Assigned task. Your reply should be only the number of lines in the records that contain the word "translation".
++++++++++
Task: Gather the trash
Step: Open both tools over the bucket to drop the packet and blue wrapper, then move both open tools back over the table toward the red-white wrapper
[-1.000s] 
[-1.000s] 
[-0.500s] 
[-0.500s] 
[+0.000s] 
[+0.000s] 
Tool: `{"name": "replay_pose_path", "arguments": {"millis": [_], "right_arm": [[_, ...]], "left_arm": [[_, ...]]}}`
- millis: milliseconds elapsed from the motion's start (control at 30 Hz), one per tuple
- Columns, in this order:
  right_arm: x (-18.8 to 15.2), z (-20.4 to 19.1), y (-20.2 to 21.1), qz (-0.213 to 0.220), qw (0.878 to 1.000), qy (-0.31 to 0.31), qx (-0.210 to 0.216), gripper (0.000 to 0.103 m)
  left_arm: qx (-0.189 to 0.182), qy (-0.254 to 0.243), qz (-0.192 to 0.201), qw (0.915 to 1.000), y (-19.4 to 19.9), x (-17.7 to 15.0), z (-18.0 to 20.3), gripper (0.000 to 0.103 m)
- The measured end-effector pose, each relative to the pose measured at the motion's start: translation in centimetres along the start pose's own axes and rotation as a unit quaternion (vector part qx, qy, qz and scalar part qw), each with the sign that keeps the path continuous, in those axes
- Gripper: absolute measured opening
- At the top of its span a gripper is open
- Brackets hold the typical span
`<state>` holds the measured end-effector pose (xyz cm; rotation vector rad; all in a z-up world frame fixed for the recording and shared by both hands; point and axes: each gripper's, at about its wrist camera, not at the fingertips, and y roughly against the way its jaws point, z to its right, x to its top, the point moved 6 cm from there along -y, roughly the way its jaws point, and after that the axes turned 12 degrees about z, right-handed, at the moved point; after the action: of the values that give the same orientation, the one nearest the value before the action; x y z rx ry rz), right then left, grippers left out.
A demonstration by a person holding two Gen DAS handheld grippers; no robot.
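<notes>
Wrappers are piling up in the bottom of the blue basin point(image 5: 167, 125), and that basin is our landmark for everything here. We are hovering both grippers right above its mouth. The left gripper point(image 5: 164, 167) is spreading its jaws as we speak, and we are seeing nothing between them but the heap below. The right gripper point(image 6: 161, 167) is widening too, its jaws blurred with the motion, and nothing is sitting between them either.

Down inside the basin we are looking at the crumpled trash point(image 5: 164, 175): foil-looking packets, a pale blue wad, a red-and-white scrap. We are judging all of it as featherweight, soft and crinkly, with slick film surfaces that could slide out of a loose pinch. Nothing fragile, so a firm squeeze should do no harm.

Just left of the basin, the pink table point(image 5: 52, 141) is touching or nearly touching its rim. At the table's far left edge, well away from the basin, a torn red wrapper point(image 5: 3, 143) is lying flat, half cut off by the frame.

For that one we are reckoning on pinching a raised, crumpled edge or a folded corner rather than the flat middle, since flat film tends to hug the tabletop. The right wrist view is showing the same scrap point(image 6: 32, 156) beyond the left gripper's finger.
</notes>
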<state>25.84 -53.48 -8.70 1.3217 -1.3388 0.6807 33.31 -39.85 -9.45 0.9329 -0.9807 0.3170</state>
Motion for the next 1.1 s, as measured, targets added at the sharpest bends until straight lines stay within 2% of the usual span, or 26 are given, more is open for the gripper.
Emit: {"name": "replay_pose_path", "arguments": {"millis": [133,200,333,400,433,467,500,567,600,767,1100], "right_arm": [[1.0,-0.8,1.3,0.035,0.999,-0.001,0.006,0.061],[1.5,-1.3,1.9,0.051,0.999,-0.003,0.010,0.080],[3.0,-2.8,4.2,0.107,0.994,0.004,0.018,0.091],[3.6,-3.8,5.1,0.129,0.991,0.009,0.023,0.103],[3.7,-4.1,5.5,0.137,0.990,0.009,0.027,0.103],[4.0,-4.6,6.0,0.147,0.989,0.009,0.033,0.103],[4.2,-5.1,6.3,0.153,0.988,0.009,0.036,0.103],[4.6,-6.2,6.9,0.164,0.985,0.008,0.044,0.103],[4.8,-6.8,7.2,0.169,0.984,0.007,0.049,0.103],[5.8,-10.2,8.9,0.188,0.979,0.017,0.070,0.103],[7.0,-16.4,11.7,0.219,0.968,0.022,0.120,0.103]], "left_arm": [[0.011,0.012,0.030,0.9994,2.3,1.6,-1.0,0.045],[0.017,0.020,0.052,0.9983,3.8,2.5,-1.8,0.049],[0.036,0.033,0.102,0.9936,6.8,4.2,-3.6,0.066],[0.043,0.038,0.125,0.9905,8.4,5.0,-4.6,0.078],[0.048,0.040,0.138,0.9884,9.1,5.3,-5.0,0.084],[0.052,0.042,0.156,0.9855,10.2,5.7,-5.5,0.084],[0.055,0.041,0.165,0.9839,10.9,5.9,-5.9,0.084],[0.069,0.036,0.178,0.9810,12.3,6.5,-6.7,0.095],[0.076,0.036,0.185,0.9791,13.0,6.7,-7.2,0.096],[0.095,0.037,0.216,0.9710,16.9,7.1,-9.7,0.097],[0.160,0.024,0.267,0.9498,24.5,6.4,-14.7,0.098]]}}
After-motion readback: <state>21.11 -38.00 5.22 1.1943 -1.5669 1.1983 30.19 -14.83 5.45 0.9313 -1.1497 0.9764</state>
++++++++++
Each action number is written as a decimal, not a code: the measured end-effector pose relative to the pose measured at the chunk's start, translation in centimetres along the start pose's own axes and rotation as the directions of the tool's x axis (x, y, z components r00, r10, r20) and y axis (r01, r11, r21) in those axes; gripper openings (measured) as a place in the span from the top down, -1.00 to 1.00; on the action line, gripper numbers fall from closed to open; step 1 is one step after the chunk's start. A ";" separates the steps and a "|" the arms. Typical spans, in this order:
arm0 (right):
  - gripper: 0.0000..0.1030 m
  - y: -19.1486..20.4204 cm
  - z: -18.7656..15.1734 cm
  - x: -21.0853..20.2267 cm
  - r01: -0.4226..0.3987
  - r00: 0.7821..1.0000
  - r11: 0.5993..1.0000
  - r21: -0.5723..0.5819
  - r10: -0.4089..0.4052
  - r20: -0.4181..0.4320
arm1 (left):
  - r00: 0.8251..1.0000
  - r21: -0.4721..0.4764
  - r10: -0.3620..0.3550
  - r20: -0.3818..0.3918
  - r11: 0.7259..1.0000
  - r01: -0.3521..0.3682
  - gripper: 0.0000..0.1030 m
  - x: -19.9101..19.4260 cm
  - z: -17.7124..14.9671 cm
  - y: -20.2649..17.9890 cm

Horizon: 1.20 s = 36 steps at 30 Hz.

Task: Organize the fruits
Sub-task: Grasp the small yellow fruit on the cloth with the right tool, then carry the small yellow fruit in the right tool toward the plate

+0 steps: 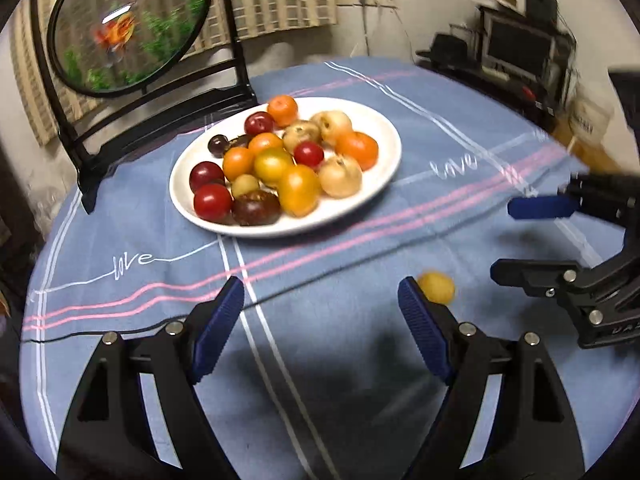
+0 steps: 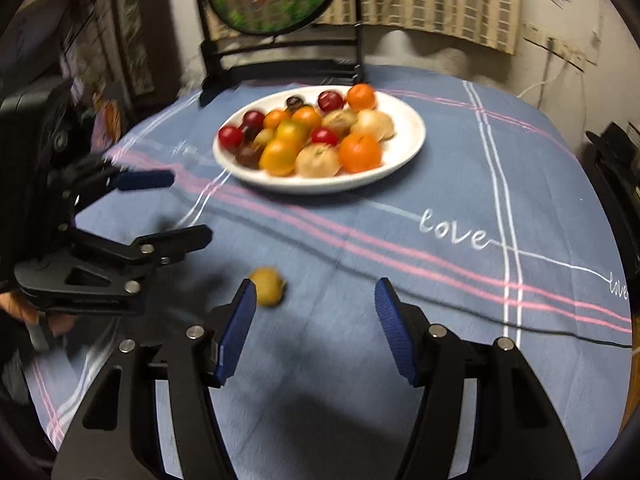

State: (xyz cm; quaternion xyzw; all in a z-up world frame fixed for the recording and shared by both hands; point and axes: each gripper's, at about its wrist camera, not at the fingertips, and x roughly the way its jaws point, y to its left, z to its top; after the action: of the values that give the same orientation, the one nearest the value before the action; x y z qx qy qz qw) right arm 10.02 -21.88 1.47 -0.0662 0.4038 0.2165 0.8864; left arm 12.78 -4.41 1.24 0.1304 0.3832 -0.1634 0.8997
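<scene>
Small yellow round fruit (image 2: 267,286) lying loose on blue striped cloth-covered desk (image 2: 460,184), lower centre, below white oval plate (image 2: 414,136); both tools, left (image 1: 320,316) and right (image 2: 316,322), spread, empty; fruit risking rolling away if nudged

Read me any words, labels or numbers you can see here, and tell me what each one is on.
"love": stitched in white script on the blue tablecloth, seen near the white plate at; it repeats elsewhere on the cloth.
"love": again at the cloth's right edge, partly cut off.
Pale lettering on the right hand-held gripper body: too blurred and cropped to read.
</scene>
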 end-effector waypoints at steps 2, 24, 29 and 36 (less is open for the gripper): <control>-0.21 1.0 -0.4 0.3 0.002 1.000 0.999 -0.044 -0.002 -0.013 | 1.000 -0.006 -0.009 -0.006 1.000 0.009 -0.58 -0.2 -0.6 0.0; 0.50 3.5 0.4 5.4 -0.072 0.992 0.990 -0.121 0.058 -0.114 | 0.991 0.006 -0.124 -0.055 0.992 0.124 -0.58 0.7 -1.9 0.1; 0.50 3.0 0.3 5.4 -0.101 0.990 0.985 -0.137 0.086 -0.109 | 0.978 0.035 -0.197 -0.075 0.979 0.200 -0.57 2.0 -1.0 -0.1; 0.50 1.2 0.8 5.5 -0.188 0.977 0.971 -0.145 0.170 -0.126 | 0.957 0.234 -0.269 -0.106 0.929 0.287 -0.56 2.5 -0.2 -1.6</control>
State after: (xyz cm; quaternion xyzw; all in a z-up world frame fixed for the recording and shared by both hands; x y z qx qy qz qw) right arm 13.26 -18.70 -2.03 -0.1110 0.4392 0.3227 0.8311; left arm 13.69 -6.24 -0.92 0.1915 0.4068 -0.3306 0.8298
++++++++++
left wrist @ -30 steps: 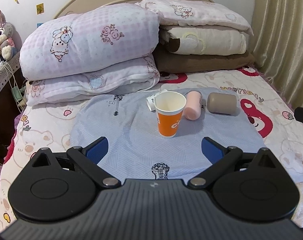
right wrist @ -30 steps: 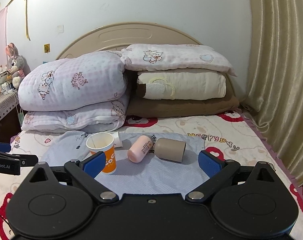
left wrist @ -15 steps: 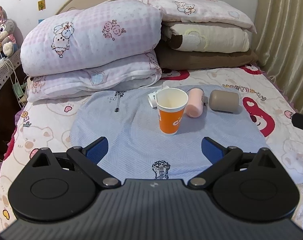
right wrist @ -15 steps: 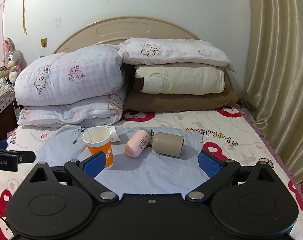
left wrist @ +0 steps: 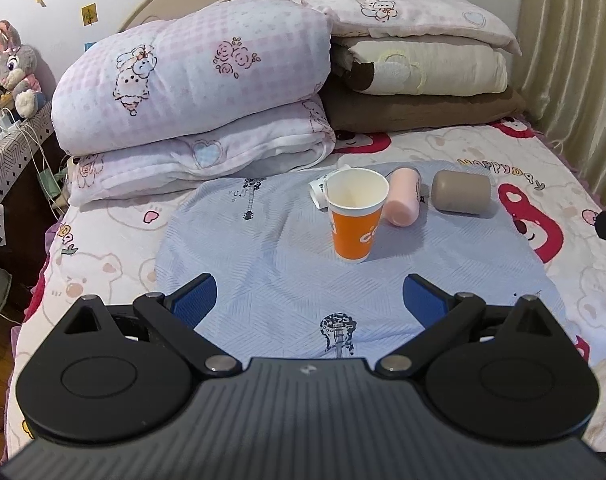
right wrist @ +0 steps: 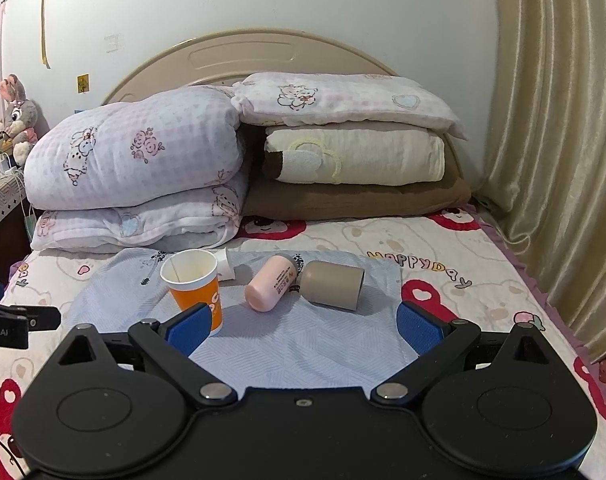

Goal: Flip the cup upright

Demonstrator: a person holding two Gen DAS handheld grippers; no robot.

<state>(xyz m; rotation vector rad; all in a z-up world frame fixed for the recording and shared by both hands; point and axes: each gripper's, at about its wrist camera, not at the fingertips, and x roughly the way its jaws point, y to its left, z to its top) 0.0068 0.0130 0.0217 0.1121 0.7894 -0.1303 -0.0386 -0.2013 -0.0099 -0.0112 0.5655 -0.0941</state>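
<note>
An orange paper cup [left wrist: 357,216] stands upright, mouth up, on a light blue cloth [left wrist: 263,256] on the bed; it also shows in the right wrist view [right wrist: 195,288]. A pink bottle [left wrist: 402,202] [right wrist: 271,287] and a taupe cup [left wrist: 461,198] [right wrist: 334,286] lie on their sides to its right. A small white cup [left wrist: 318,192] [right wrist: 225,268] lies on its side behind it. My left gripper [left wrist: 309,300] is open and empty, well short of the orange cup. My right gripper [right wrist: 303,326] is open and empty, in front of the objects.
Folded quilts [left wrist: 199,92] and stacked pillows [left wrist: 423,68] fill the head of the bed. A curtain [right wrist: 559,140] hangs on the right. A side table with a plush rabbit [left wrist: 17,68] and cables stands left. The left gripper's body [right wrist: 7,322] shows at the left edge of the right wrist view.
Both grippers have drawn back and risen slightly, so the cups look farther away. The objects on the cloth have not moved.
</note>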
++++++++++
Answer area. 2